What do you do when a seller backs out of a deal? | Become A Real Estate Investor, with Brad Smotherman

If you have any kind of deal flow at all, then you have encountered this…

You get a great lead, you sign up a great deal, then you get a not-so-great text message from your seller that is telling you the deal is off.

It can be very frustrating. You spend your marketing dollar to get the lead and you spent a significant amount of time doing pre-work before your appointment. You negotiated the deal like a professional. Yet, the deal doesn’t want to stick.

What do you do?

1. Do you have a binding contract?
First, you need to have a good understanding of what makes a binding contract in your state. I suggest having a real estate attorney that you are comfortable with taking a look at your contract to make sure it is as investor friendly as it can be and that it will hold up in court. While he does this, be sure and ask him/her how to make sure your contract is binding. Some states require earnest money/consideration. Some don’t. A great real estate attorney will help you more than you realize when you are starting.

2. Have a conversation
It is important that we are extremely fair with people. Sometimes, a seller can get cold feet, or may have a concern that is pretty easily answered. We always try to take a diplomatic approach, ask them what their concerns are, and see how we can help. Remind them that they made an agreement.

3. Memorandum of contract
One of the things that your investor friendly attorney should do is add a memorandum of contract clause in your contract. This allows you to record a memorandum at the county courthouse register of deeds to cloud title if a deal starts to go squirelly. If I get a text message of phone call saying that the deal is off, and the seller is in no way open to the fact that they agreed to sell me the house, then filing a memorandum of contract is my first step. This keeps the seller from selling to anyone but me.

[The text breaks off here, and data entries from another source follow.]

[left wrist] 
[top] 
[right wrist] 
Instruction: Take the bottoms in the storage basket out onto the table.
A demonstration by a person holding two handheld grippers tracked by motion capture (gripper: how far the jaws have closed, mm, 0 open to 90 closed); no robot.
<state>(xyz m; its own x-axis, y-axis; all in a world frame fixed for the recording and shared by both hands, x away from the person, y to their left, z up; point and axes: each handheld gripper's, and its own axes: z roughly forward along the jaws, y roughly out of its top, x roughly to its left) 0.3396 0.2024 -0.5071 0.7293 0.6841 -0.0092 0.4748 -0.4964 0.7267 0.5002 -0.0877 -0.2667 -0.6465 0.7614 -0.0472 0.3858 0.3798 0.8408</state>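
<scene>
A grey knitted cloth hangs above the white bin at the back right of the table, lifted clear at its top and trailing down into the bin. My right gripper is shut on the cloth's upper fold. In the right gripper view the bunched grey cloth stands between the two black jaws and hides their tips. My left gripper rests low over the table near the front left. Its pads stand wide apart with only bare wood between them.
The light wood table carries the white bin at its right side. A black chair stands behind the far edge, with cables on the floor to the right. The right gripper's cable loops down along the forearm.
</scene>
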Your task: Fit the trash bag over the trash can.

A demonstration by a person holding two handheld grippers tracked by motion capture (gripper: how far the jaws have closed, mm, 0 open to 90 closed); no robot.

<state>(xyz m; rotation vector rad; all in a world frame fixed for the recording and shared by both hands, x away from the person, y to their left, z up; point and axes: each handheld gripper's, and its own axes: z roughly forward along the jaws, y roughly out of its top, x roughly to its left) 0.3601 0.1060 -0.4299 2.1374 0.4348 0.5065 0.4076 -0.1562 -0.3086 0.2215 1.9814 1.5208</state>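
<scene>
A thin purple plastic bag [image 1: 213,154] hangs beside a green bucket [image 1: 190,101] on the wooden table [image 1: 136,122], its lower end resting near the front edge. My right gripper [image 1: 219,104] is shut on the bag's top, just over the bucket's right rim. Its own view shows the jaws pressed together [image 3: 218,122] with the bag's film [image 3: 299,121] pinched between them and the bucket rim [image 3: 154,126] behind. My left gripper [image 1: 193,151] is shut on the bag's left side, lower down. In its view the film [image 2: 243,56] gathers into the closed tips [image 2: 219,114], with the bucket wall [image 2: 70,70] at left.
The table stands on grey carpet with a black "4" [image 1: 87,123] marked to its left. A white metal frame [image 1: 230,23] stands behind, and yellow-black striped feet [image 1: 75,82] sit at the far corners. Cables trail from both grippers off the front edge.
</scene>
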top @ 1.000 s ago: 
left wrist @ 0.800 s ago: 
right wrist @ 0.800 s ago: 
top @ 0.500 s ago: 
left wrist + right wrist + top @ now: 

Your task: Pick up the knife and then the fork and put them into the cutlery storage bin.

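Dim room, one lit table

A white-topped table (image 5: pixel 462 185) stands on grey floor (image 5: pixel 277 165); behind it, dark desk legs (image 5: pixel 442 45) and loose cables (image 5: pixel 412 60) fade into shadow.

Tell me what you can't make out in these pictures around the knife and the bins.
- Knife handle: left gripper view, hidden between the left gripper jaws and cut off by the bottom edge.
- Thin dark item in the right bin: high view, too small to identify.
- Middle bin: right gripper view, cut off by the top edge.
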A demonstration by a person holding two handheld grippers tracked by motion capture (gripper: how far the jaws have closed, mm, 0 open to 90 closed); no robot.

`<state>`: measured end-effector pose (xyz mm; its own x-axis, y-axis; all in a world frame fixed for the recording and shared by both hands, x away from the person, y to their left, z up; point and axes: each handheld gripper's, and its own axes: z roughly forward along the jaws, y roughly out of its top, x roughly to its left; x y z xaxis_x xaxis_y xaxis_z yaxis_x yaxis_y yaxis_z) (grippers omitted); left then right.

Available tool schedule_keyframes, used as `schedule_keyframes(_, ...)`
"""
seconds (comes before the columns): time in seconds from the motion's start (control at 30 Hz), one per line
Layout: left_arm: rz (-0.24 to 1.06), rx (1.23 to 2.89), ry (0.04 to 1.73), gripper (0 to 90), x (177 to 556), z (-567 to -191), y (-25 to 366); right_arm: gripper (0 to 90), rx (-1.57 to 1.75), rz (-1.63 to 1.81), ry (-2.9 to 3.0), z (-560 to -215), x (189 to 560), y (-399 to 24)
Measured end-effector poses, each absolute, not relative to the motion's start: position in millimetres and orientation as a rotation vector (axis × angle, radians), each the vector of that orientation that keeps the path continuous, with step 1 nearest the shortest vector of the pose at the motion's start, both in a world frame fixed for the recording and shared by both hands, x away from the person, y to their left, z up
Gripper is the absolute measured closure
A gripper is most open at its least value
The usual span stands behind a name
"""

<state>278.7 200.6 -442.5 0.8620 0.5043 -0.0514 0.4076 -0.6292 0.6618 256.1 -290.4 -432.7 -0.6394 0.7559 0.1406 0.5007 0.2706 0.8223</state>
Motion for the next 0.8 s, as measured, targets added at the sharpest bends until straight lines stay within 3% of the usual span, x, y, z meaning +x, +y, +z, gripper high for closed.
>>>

4. File a specific performance lawsuit
If worse comes to worse, then you can always file a specific performance lawsuit. This can take up to 6 months, and your attorney should file a lis pendis lien against title. This further clouds title and makes it practically impossible to sell the house until the lawsuit is concluded. In my markets, it takes about $5k-10k to get a specific performance lawsuit complete.

5. Agree to a 20 year first right
In cases where people have decided that the house is their forever home, and they do not want to sell to anyone, regardless of price, I always offer that they can give me a recordable first right of refusal for 20 years at the same price. In other words, if in the next 20 years they decide to sell the house, I get the first shot at buying it at the same price they agreed to in the past. If the seller, who already signed the contract to sell me the house has decided they want to live in the house and not sell, this arrangement shouldn’t bother them in the least. However, in 8 years and hundreds of transactions, I have never had anyone take me up on this. It, in every single case for me, has come down to….they want more money.